Ortiz has been visualizing TED Talks since 2007, when he was working for the Spanish data agency Bestiario and created “The TED Video Sphere.” This sphere organized all the talks available at the time into a globe, with a spiderweb of lines noting connections between talks. Click on a talk and it spins to the center of your screen, like a merry-go-round of ideas. Mouse over the lines, and you see information on how talks are related. You can view this sphere from the inside or from the inside — and you can zoom in to see the details or stay zoomed out to see the whole system.
“At the beginning, I used to watch basically every TED Talk, but that became impossible,” he says. “So I thought about an explorative serendipity interface. I thought it would be interesting as a way to discover new talks.”
When it came time to choose a shape, the answer was obvious to him. “[A sphere] is a good metaphor,” he says. “A sphere is a good geometrical archetype for a community in which everyone is in the center, in a way. Connections are the core of this community.”
To create the sphere, Ortiz built a crawler to go to all pages of TED.com and gather data. As such, the sphere hasn’t been updated with talks published since it was created. “It’s a photograph of that moment,” he says.
Ortiz used a different method to create his newest visualization, which he calls “TED Word Flows.” He coded it using a spreadsheet we update daily with each new talk, so that it’ll always stay current.
“For this one, I took all the short summaries of talks and made an analysis,” explains Ortiz. “You can roll over a word and see how the word has been mentioned different amounts of times throughout the years.”
When he finished the initial coding for this project, Ortiz was surprised to see the lines that emerged. “You create very simple rules that connect the data with the graphical expression,” he says. “Sometimes you expect something linear and what you get is something exponential; sometimes you expect something exponential and it’s linear.” While he’d thought he’d see wild variations in every line — and to see new words pop into the graph each year — he saw remarkable consistency over time.

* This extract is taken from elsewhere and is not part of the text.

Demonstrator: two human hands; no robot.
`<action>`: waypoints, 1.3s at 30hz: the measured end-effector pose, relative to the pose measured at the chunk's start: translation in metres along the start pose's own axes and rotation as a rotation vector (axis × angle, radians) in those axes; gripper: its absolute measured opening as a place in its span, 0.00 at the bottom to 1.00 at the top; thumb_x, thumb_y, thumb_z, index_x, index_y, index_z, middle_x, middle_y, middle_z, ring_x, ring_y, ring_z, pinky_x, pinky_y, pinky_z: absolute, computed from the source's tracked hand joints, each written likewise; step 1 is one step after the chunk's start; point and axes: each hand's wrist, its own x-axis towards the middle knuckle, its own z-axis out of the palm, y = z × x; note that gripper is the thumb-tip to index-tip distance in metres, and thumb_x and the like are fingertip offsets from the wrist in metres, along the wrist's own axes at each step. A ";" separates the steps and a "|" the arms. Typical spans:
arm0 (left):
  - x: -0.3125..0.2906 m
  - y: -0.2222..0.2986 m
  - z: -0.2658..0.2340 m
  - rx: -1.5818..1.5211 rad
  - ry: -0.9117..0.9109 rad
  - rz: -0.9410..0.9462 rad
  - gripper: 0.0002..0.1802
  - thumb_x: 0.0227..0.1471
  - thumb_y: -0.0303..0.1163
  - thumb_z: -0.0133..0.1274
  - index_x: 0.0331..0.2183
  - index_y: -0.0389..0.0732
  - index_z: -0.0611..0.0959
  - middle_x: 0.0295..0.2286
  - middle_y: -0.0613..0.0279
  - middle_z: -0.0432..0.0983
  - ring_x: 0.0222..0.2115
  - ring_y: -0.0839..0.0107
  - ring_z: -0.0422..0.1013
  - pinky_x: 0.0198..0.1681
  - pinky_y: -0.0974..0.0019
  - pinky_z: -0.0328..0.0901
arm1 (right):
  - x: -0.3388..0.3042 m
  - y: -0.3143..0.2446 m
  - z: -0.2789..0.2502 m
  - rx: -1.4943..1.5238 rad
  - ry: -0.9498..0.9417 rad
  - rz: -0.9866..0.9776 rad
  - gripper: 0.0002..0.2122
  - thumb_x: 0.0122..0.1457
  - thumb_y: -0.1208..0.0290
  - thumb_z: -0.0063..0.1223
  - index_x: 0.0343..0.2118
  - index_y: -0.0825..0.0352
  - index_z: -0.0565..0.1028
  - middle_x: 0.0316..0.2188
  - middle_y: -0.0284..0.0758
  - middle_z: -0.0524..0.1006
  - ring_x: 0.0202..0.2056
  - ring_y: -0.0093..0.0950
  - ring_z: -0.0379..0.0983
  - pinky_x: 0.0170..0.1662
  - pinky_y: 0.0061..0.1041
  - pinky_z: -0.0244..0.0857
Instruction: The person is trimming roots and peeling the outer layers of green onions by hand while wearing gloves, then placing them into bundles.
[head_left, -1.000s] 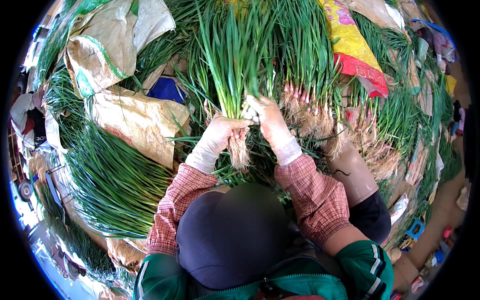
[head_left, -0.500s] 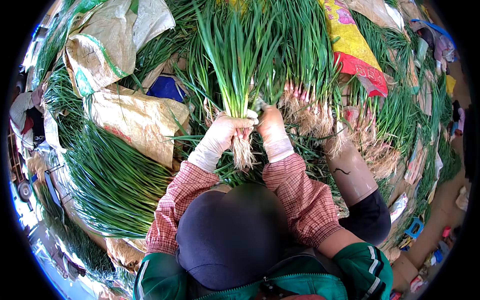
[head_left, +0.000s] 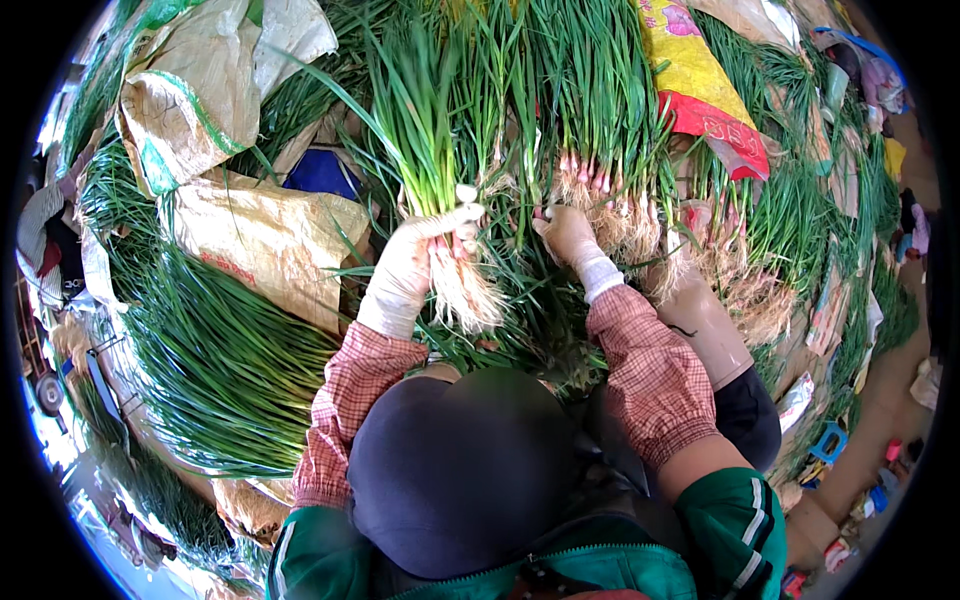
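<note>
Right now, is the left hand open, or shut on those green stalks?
Shut: the left hand curls around the stalks, and their pale roots stick out below it in the picture.

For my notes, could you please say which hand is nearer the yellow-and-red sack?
Right: in the picture, the right hand is below-left of the sack; the left hand is farther left.

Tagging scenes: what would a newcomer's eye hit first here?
First, the bunch of green stalks with pale roots, held in the left hand at upper middle. Next, the yellow-and-red bag at upper right; then the big dark cap at lower middle.
</note>
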 end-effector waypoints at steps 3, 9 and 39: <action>0.007 -0.008 -0.006 0.203 0.008 -0.050 0.12 0.51 0.24 0.57 0.40 0.33 0.79 0.34 0.55 0.79 0.25 0.76 0.71 0.27 0.75 0.66 | -0.012 -0.009 -0.004 0.095 0.223 -0.102 0.15 0.59 0.55 0.53 0.37 0.62 0.79 0.30 0.42 0.81 0.30 0.40 0.78 0.36 0.37 0.71; 0.023 -0.028 -0.011 0.543 0.207 -0.102 0.10 0.48 0.32 0.64 0.24 0.34 0.84 0.18 0.62 0.78 0.13 0.80 0.66 0.15 0.78 0.57 | -0.050 -0.056 -0.007 0.619 -0.164 -0.059 0.25 0.62 0.44 0.47 0.36 0.67 0.78 0.26 0.34 0.79 0.29 0.26 0.74 0.37 0.26 0.68; 0.016 0.010 0.000 0.064 -0.212 0.007 0.33 0.56 0.31 0.53 0.59 0.32 0.62 0.23 0.70 0.69 0.26 0.76 0.68 0.52 0.55 0.67 | 0.039 -0.056 0.002 -0.156 0.228 -0.341 0.10 0.62 0.65 0.46 0.37 0.63 0.77 0.25 0.40 0.78 0.26 0.32 0.76 0.33 0.31 0.74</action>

Of course, there are exceptions. And for the words in the flow that showed change over time, Ortiz had fun thinking about what might have happened. “The [words] can be a mirror, or the anti-mirror of reality,” he says. He points out the line for the word ‘global,’ which peaks in 2006 and then more or less disappears. “Maybe in the first year of TED.com, a lot of people used the word ‘global’ because that was the intention. But then TED went global and because it was so evident that it was global, the word just lost meaning. The drop of the word represents almost the opposite of reality.”
Before Word Flows, Ortiz visualized the most common words in TED Talk descriptions in a cloud form. “It’s beautiful as a three-dimensional object, but it’s not the best visualization because you have to navigate a lot to actually read it,” he says. “You get lost in the words.”
Ortiz says that he is far from done creating visualizations from TED Talk data. He says that he is already at work on a new piece—one quite vast in scale. The idea is to somehow show the talk descriptions as a heat map, noting hot words that connect to other talk descriptions. He envisions a new way to navigate through the TED library. “You will see the connected texts arrive and can click and then go and see the video,” he says. “With some collaboration, I could actually embed the videos in the visualization and make a big interface with all of the talks.”